AWS Fargate ResourceInitializationError: unable to pull secrets or registry auth: pull command failed: : signal: killed

35,076

Solution 1

One of the potential problems for ResourceInitializationError: unable to pull secrets or registry auth: pull command failed: : signal: killed is disabled Auto-assign public IP. After I enabled it (recreating service from the scrath), task run properly without issues.

enter image description here

Solution 2

I was facing the same issue. But in my case, I was triggering the Fargate Container from the Lambda function using the RunTask operation. So In the RunTask operation, I was not passing the below parameter:

assignPublicIp: ENABLED

After adding this, Container was triggering without any issues.

Solution 3

Edited answer based of feedback from @nathan and @howard-swope

checklist:

  • The VPC has "DNS hostnames" and "DNS resolution" enabled
  • "Task execution role" has access to ECR. e.g. has role AmazonECSTaskExecutionRolePolicy

if task is running on a PUBLIC subnet:

  • The subnets have access to internet. i.e. assigning internet gateway to the subnets.

  • Enable "assign public IP" when creating the task.
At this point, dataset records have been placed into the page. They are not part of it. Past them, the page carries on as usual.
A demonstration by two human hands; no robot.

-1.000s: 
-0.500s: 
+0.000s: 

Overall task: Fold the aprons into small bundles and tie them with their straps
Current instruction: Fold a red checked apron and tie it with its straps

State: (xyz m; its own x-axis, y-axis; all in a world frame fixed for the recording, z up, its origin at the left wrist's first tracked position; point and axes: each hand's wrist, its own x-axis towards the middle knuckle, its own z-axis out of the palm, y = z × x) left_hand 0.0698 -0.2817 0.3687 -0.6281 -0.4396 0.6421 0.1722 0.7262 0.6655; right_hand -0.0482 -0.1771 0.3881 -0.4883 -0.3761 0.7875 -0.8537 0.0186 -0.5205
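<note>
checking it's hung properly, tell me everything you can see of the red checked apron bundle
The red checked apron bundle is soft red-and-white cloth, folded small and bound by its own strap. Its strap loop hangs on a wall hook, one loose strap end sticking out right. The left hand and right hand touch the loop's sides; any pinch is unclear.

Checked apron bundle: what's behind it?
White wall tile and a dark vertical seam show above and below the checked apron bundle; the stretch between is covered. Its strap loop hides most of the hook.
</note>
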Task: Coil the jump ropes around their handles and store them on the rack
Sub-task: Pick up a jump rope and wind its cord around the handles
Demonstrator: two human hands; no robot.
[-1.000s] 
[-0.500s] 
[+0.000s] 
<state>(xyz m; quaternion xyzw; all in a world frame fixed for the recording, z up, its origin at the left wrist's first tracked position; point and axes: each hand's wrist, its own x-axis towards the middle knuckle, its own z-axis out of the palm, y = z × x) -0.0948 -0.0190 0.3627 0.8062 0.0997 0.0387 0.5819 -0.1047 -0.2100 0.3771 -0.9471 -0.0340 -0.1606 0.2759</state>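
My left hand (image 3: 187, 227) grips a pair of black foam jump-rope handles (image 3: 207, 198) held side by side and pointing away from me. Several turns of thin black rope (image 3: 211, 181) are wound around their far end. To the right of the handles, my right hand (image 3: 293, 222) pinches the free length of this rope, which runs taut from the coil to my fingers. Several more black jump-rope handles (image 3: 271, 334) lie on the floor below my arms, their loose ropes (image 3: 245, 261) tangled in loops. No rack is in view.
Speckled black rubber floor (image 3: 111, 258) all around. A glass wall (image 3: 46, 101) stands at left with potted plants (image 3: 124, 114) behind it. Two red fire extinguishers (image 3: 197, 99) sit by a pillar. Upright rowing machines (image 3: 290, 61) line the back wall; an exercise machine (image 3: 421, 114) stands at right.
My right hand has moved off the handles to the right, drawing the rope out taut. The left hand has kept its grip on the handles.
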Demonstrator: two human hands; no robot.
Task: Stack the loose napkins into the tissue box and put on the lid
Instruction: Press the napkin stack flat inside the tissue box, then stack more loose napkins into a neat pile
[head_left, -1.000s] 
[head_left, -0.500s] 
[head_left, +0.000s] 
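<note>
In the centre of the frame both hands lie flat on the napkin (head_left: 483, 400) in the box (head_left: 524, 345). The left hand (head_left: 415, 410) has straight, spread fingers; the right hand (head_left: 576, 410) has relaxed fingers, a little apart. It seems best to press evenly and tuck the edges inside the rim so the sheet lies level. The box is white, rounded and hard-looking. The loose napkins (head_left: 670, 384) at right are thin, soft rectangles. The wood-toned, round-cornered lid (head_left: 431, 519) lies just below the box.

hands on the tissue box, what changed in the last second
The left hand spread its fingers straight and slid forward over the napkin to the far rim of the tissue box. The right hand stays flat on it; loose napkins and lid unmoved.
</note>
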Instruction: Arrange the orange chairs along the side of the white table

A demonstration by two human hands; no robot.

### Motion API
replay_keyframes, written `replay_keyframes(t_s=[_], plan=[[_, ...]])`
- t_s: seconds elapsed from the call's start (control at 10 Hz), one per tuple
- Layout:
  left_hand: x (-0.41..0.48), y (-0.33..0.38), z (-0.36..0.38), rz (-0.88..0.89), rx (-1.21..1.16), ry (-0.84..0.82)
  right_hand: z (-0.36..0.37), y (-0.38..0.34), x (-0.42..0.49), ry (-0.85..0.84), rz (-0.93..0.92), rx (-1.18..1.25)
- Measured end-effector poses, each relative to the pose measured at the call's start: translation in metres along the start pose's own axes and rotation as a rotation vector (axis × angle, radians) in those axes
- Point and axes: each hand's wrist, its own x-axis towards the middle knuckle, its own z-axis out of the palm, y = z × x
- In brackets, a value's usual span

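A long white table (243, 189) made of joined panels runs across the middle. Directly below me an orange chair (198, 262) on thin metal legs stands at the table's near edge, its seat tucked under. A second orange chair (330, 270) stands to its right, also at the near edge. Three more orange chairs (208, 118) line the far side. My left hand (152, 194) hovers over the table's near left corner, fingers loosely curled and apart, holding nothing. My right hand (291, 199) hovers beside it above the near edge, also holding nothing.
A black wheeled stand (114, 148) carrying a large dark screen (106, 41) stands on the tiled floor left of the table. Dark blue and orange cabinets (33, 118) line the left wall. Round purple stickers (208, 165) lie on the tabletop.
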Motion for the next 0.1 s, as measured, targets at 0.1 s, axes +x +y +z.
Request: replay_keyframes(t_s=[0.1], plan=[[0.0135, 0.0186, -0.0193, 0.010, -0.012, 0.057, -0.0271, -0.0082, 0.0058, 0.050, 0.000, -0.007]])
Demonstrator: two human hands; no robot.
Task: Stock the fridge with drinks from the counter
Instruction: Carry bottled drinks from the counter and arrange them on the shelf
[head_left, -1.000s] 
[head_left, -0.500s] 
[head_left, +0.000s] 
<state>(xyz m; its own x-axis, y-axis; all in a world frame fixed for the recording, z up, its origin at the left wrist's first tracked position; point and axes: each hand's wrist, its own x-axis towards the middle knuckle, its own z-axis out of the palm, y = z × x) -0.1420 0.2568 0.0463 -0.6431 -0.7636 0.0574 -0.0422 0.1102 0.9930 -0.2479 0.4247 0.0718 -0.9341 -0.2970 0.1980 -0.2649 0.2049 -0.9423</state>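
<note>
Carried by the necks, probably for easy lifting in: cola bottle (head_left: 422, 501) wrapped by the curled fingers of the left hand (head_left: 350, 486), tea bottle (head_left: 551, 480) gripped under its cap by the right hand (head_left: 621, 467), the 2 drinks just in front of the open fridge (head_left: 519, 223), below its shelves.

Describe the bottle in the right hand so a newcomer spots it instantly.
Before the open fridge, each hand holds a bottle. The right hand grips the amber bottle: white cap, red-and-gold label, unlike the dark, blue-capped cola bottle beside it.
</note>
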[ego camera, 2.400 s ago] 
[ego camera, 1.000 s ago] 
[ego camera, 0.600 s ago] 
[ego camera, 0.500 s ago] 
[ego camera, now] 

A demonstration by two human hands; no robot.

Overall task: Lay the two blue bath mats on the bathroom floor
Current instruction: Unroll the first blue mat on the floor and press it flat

if task is running on a PRIVATE subnet:

  • The subnets have access to internet. i.e. assigning NAT gateway to the subnets. ... NAT gateway resides on a public subnet

Solution 4

For those unlucky souls, there is one more thing to check.

I already had an internet gateway in my VPC, DNS was enabled for that VPC, all containers were getting public IPs and the execution role already had access to ECR. But even so, I was still getting the same error.

Turns out the problem was about Routing Table. The routing table of my VPC didn't include a route for directing outbound traffic to internet gateway so my subnet had no internet access.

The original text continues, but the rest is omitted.